Locally, the Kent Film Office collaborates with organisations including The Maidstone Studios and Screen South.

In 2008, the Kent Film Office worked with all of Kent’s county and district councils, Kent Police and private stakeholders to launch the Kent Filming Partnership, pledging Kent to be a Film Friendly County.

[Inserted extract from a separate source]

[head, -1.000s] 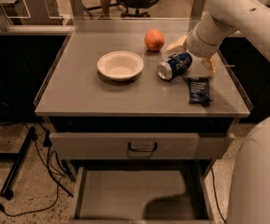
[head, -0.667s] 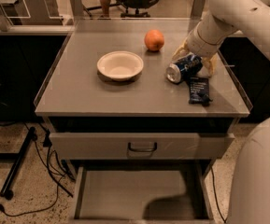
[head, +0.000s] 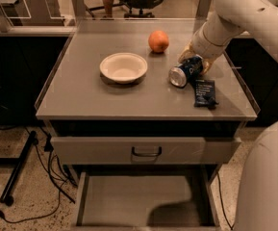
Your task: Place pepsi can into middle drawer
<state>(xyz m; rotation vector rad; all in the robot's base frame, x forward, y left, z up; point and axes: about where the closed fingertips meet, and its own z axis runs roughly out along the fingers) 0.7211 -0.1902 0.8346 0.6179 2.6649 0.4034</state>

==Kent Development Fund 2009 – 2012==
In 2009, the Kent Film Office launched a £200,000 Development Fund to support film and television projects with script development and productions wishing to locate their filming in Kent. The fund invested in productions including Strawberry Fields (2012) and Age of Heroes (2011) and closed in 2012.

==Film Tourism==
The Kent Film Office has an interactive Movie Map which details feature films and TV dramas filmed in Kent, dating as far back as 1940 film Contraband, which featured Ramsgate. The Kent Movie Map has over 450 productions which have filmed across nearly 300 locations.

The Kent Film Office also has themed trails including Austen, Bond, Darling Buds of May, Dickens , The Other Boleyn Girl and Tudor Trail.